“Divorce the Story & Marry the Truth”–Breaking Through Limiting Beliefs
When is it time to put down what we’ve been carrying?
As we move through life, we naturally collect things. We bring home souvenirs from different places we’ve visited, we save memorabilia from our childhood, and we inherit treasured family heirlooms. All of these are good and meaningful, —and they bring smiles to our faces when we see them.
But what about the other things we pick up? The undeniable baggage—limiting beliefs, habits, and defense mechanisms—we’ve picked up in response to life’s challenges and trauma? The ones our minds insisted we needed for our protection
This “baggage” accrues instantaneously and quickly become part of our personalities, without our consent or approval.
It shows up in our lives as procrastination, perfectionism, eating habits, digestive issues, sleep disturbances, and fears—the list goes on and on.
These behaviors begin as protective coping mechanisms that help us navigate difficult situations, but over time they evolve into limiting beliefs that shape our lives.
Often when we experience a trauma, our minds are quick to create mechanisms to allow us to detach from our bodies to diminish the pain. These buffers may protect us in the moment, but over time they harden into limited beliefs that define our identity, and limited actions that define our lives.
Even when the original challenge is gone, we’ve gotten used to the response so it remains—outdated and unexamined.
We take measures to heal the emotional aspects of trauma, but we don’t often work on the physical effects. Usually after a while we become accustomed to them and they become a part of us—the “norm”.
But here’s the truth—they’re not ours. Not anymore.
So the real question is: Do we really need to keep carrying them, are they really part of our identities, or are we simply living out a story that no longer fits?
Divorce the story…
I carried a story too.
Growing up, I was labeled a picky eater—I didn’t like to eat much and most foods did not seem appealing to me (trust me, this has changed!!). As a child, I internalized that label to mean that I was difficult, and in response, I began shaping my behavior around proving I was not difficult.
I picked up the coping mechanism of being a people pleaser. I convinced myself that if I worked hard enough to be the “good girl”—quiet, agreeable, straight-A student, never expressing my needs or desires—then I would no longer be considered difficult. Instead, I would be acknowledged, accepted, and loved.
The worst part of these limiting beliefs and behaviors is that they are socially acceptable and admirable—they look good, no, great, when seen from the outside! I received endless compliments for being a "good" daughter, sister, wife, and mother as a chronic people-pleaser.
But on the inside, I was diminishing myself to fit into a mold created by fear rather than truth.
We are proud of our perfectionist friends and look to them for tips and hacks to make our own lives look better. We applaud each other for having an awareness of our limits and living within them.
But what if those limits are outdated. What if they were born in earlier parts of our lives, when we were different versions of ou selves, but no longer serve us?
And marry the truth…
People pleasing may have served me when I was younger (I’m still questioning that!), but I can say with absolute clarity and certainty that it does not serve me as an adult!

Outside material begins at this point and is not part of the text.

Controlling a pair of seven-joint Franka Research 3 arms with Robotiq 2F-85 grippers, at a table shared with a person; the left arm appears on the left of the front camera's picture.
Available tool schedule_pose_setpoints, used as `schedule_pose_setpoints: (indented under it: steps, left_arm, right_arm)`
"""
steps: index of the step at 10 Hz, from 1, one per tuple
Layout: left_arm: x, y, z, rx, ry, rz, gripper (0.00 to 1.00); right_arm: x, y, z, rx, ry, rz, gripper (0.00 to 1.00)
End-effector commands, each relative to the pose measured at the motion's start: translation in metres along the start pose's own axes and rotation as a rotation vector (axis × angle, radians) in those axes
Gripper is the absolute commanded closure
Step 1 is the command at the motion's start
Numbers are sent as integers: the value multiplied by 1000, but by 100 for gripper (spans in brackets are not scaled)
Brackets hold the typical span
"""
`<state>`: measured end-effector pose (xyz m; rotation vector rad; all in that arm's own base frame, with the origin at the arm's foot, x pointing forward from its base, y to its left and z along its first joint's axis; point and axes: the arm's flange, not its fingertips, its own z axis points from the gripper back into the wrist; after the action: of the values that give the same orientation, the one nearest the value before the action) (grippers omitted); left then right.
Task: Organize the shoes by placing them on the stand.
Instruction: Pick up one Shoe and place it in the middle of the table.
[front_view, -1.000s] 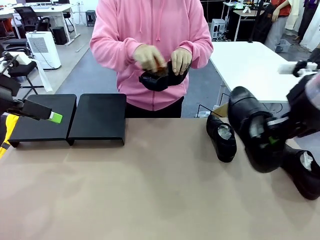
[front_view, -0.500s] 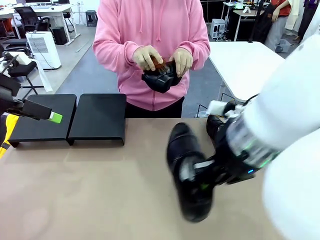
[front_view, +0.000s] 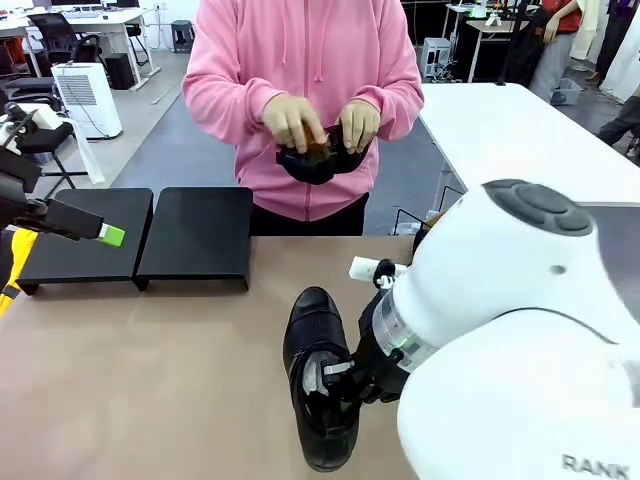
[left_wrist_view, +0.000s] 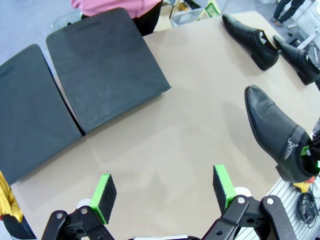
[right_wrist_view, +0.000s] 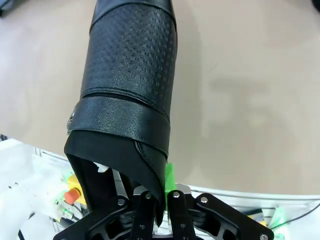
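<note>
While the right arm's white bulk hides much of the tan desk (front_view: 150, 380), a black shoe (front_view: 318, 345) is seen pinched at its heel collar by the fingers of the right gripper (right_wrist_view: 159, 197), well apart from the stand (front_view: 195, 235). Fingers of the left gripper (left_wrist_view: 165, 192) are spread wide near the stand. Behind it, another shoe (front_view: 318, 165) is half hidden in a person's hands (front_view: 295, 118), with an office beyond.

Left gripper (left_wrist_view: 164, 187) hovers, jaws spread wide. Right gripper (right_wrist_view: 161, 192), reaching across centre, is clamped on a glossy black leather shoe (right_wrist_view: 130, 75).
</note>
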<state>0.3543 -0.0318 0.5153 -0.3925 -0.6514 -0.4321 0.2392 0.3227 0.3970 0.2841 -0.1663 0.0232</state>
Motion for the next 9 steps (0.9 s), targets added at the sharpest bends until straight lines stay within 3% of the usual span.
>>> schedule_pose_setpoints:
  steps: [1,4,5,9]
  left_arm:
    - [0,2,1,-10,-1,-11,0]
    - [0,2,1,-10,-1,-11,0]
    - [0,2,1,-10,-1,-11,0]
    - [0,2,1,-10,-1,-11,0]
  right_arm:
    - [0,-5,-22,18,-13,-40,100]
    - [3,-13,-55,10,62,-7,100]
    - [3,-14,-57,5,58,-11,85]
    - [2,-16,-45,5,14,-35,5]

I now know that having preferences—around food or anything else—does not make me “difficult”. And appeasing others, while diminishing myself, is not be the cure for that limiting belief.
The only way out is to unravel that belief. I now acknowledge that my desire to eat or not eat certain foods is simply my desire. And my desires are not a judgement of who I am or reasons to be validated or loved.

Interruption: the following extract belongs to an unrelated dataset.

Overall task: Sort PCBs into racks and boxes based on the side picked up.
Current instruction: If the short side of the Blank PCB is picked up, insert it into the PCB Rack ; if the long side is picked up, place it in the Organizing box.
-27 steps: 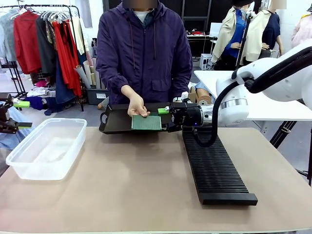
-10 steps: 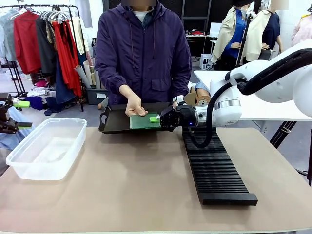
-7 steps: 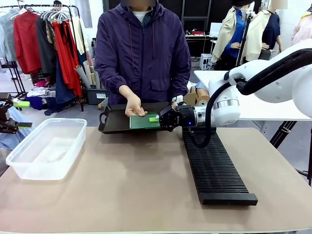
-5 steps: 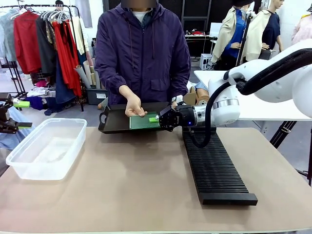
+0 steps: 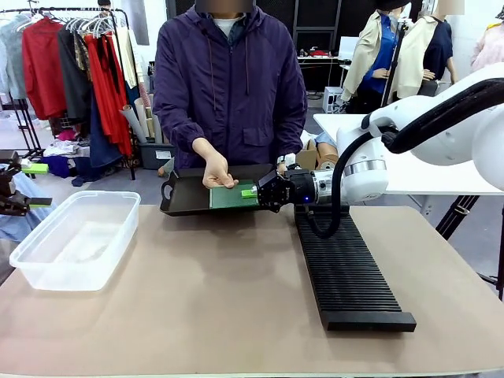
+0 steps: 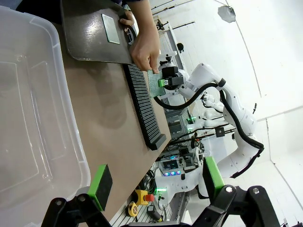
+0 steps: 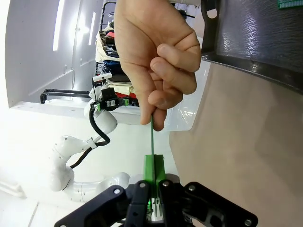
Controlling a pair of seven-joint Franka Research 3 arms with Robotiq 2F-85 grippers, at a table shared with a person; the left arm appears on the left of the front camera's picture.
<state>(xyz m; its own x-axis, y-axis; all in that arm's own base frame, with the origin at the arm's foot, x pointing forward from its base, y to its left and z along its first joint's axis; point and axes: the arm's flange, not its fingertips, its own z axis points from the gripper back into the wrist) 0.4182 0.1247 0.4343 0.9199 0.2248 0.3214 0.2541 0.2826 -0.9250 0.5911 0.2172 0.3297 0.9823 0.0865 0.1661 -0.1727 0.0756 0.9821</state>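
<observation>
A person's hand (image 5: 218,175) holds one of the PCBs (image 5: 234,195) just above a dark tray (image 5: 183,198) at the far side. My right gripper (image 5: 253,191) is shut on that board's right edge. The right wrist view shows the board edge-on (image 7: 152,139) between my green pads, with the person's fingers (image 7: 158,75) pinching its far end. Another PCB (image 6: 111,29) lies flat on the tray. The long black rack (image 5: 346,268) runs down the table's right side under my right arm. My left gripper (image 6: 156,179) hangs open over the near end of the clear box (image 5: 79,195).
The dark tray with handles sits at the far edge in front of the person. The box has nothing in it and takes up the table's left side. Bare table lies between the box and the rack.
Over the last seconds my right gripper moved left onto the board's edge and shut on it, while the person raised the board off the tray. In the last second almost nothing moved.
</observation>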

This realization was my turning point and became my truth.
At the root of my work as a Life Coach, I have to ask the difficult questions and encourage my clients to question their supposed limits and push past their comfort zones.
In order to do this, we need to be aware of our limits. Yes, we can create support around them, but eventually, we must ask, “Do I still need this to feel safe, validated, loved, etc.?”
This is the heart of transformation. This is where we choose to divorce the story—the outdated belief system, the labels, the assumed roles—and marry the truth: who we choose to be.
This is a powerful step out of the comfort zone of limited beliefs and a step towards creating new unlimited beliefs, and ultimately, actions that expand into abundance, joy, and freedom.